*Input data:*
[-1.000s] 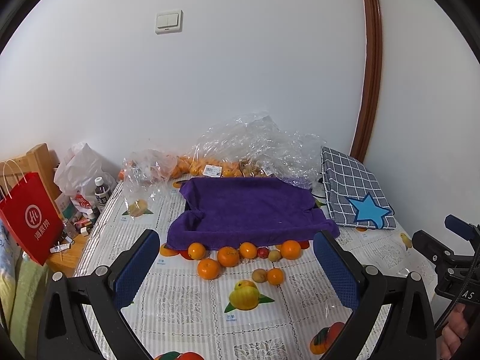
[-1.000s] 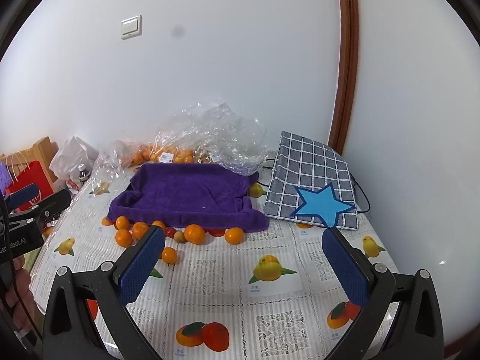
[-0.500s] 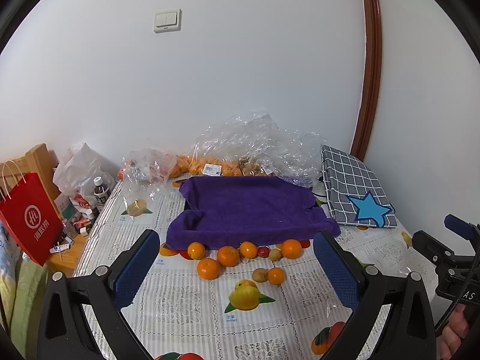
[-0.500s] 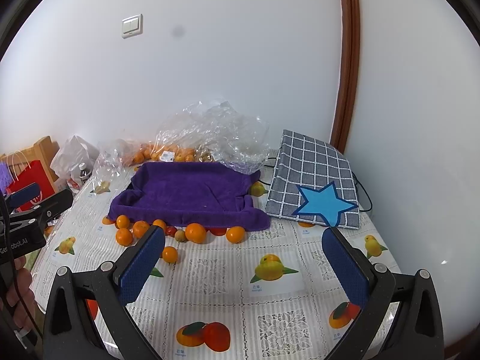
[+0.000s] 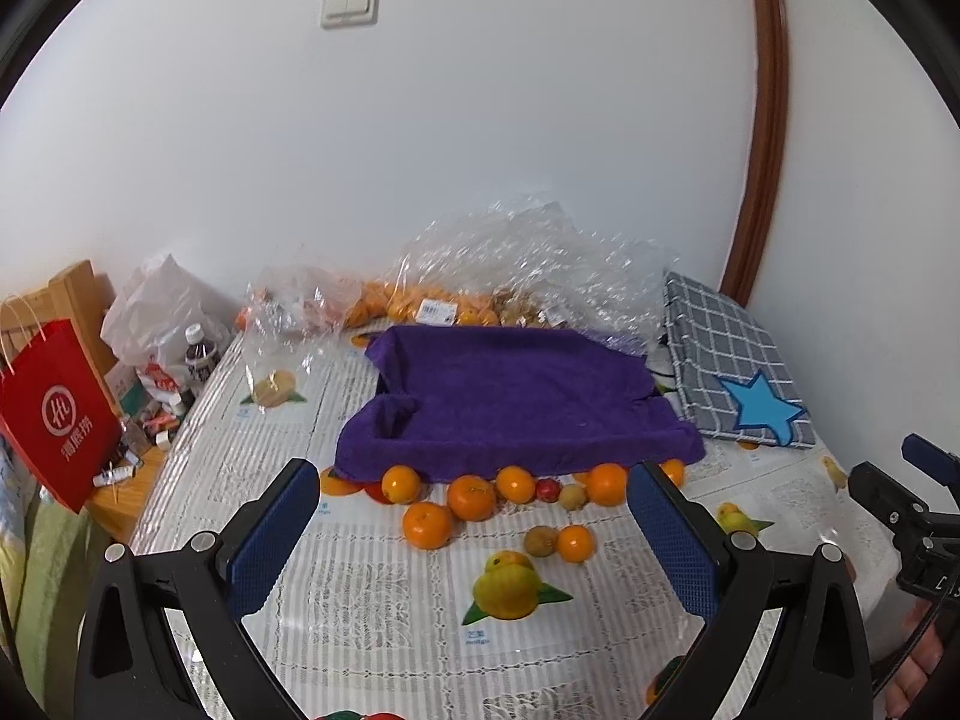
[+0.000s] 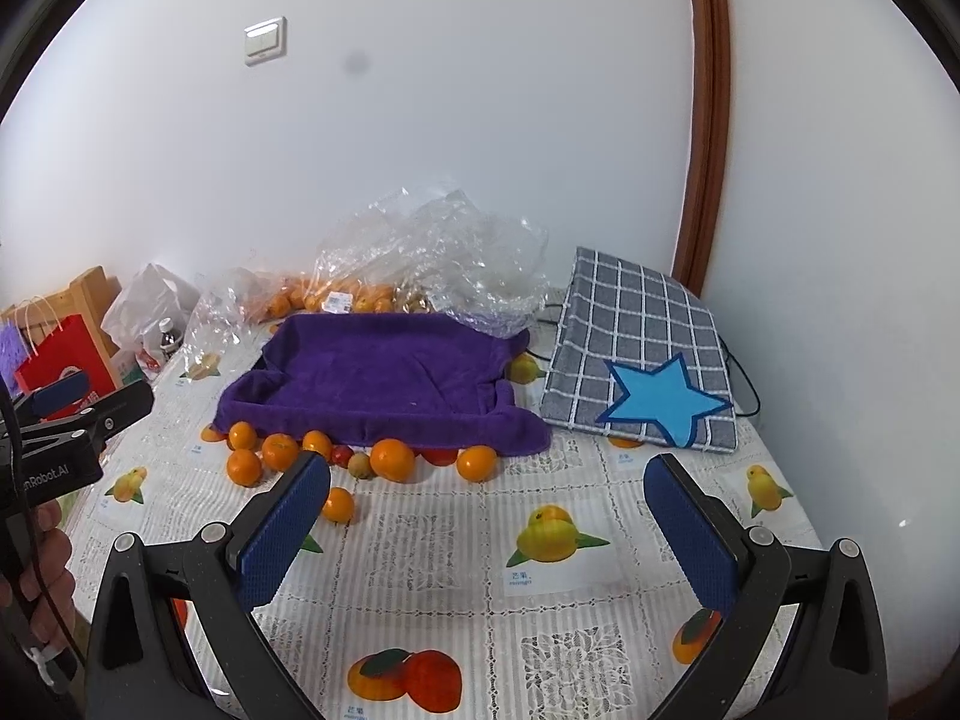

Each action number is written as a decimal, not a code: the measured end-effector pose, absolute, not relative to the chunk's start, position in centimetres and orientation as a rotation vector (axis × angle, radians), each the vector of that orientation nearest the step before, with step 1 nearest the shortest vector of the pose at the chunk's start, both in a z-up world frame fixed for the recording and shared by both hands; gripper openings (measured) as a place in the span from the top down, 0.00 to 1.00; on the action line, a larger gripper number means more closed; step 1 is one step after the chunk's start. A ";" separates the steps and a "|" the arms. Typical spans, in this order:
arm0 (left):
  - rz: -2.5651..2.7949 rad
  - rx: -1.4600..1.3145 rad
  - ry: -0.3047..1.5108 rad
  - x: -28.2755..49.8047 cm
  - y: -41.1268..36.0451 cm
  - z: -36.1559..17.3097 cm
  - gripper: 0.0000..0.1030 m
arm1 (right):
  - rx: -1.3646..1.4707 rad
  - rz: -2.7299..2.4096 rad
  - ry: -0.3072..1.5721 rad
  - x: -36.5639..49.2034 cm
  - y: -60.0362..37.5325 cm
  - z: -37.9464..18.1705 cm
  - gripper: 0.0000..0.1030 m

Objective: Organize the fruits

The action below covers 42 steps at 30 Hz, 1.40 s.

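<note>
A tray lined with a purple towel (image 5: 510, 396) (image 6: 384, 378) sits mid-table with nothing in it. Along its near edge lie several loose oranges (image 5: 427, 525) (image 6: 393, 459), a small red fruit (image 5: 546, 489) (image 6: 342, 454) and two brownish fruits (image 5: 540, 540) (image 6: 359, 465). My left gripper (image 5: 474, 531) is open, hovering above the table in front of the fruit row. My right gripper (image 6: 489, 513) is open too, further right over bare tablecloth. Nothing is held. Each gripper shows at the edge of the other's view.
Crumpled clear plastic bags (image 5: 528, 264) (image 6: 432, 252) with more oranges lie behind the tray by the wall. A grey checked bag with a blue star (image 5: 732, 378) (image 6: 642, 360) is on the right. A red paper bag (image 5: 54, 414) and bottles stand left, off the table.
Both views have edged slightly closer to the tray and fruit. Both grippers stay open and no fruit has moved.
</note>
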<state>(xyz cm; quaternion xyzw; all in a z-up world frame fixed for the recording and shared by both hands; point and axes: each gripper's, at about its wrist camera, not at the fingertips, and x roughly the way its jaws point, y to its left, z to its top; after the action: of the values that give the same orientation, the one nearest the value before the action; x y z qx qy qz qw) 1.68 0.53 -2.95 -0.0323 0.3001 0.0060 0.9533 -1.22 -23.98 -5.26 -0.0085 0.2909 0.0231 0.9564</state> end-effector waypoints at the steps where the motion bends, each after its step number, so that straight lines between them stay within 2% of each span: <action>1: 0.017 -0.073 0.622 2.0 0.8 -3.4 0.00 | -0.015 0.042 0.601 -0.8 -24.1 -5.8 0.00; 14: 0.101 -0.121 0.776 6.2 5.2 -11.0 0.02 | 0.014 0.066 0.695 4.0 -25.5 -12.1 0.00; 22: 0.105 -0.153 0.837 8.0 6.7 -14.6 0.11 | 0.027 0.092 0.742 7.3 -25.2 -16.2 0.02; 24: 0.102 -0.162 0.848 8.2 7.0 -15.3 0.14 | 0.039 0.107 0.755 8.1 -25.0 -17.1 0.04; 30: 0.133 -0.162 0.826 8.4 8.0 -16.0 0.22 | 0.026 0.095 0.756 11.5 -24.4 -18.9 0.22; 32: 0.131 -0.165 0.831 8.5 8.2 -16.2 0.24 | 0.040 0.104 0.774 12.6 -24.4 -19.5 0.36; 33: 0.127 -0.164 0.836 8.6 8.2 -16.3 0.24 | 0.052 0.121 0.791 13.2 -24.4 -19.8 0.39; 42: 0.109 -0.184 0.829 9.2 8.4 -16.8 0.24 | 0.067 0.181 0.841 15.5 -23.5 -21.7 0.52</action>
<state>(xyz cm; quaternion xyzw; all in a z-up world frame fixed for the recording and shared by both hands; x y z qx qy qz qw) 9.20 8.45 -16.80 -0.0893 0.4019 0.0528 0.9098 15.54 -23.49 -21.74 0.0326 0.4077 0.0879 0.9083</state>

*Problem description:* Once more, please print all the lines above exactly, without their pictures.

*Output for this task:*
[-1.000s] 
[-1.000s] 
[-0.500s] 
[-0.500s] 
[+0.000s] 
[+0.000s] 

Each action number is written as a decimal, not a code: the measured end-effector pose, absolute, not relative to the chunk's start, position in centimetres and orientation as a rotation vector (axis × angle, radians), each the vector of that orientation nearest the step before, with step 1 nearest the shortest vector of the pose at the chunk's start, both in a z-up world frame fixed for the recording and shared by both hands; gripper openings (measured) as a place in the span from the top down, 0.00 to 1.00; on the action line, a larger gripper number means more closed; step 1 is one step after the chunk's start. A ";" separates the steps and a "|" the arms. Typical spans, in this order:
arm0 (left):
  - rz: -2.5651..2.7949 rad
  - rx: -1.4600..1.3145 rad
  - ry: -0.3047..1.5108 rad
  - x: -28.2755..49.8047 cm
  - y: -41.1268..36.0451 cm
  - z: -36.1559..17.3097 cm
  - gripper: 0.0000..0.1030 m
arm1 (right):
  - rx: -1.3646..1.4707 rad
  - rz: -2.7299..2.4096 rad
  - ry: -0.3072..1.5721 rad
  - x: -36.5639..49.2034 cm
  - y: -60.0362..37.5325 cm
  - z: -37.9464..18.1705 cm
  - gripper: 0.0000..0.1030 m

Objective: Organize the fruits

The action below covers 42 steps at 30 Hz, 1.40 s.

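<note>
A tray lined with a purple towel (image 5: 510, 396) (image 6: 384, 378) sits mid-table with nothing in it. Along its near edge lie several loose oranges (image 5: 427, 525) (image 6: 393, 459), a small red fruit (image 5: 546, 489) (image 6: 342, 454) and two brownish fruits (image 5: 540, 540) (image 6: 359, 465). My left gripper (image 5: 474, 531) is open, hovering above the table in front of the fruit row. My right gripper (image 6: 489, 513) is open too, further right over bare tablecloth. Nothing is held. Each gripper shows at the edge of the other's view.
Crumpled clear plastic bags (image 5: 528, 264) (image 6: 432, 252) with more oranges lie behind the tray by the wall. A grey checked bag with a blue star (image 5: 732, 378) (image 6: 642, 360) is on the right. A red paper bag (image 5: 54, 414) and bottles stand left, off the table.
Both views have edged slightly closer to the tray and fruit. Both grippers stay open and no fruit has moved.
</note>
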<state>(xyz cm; quaternion xyzw; all in a z-up world frame fixed for the recording and shared by both hands; point and axes: each gripper's, at about its wrist camera, not at the fingertips, and x roughly the way its jaws point, y to its left, z to its top; after the action: of the values that give the same orientation, the one nearest the value before the action; x y z qx qy qz qw) 1.68 0.53 -2.95 -0.0323 0.3001 0.0060 0.9533 -1.22 -23.98 -5.26 -0.0085 0.2909 0.0231 0.9564</state> end-effector waypoints at the steps where the motion bends, each after its step number, so that straight lines between them stay within 2% of each span: <action>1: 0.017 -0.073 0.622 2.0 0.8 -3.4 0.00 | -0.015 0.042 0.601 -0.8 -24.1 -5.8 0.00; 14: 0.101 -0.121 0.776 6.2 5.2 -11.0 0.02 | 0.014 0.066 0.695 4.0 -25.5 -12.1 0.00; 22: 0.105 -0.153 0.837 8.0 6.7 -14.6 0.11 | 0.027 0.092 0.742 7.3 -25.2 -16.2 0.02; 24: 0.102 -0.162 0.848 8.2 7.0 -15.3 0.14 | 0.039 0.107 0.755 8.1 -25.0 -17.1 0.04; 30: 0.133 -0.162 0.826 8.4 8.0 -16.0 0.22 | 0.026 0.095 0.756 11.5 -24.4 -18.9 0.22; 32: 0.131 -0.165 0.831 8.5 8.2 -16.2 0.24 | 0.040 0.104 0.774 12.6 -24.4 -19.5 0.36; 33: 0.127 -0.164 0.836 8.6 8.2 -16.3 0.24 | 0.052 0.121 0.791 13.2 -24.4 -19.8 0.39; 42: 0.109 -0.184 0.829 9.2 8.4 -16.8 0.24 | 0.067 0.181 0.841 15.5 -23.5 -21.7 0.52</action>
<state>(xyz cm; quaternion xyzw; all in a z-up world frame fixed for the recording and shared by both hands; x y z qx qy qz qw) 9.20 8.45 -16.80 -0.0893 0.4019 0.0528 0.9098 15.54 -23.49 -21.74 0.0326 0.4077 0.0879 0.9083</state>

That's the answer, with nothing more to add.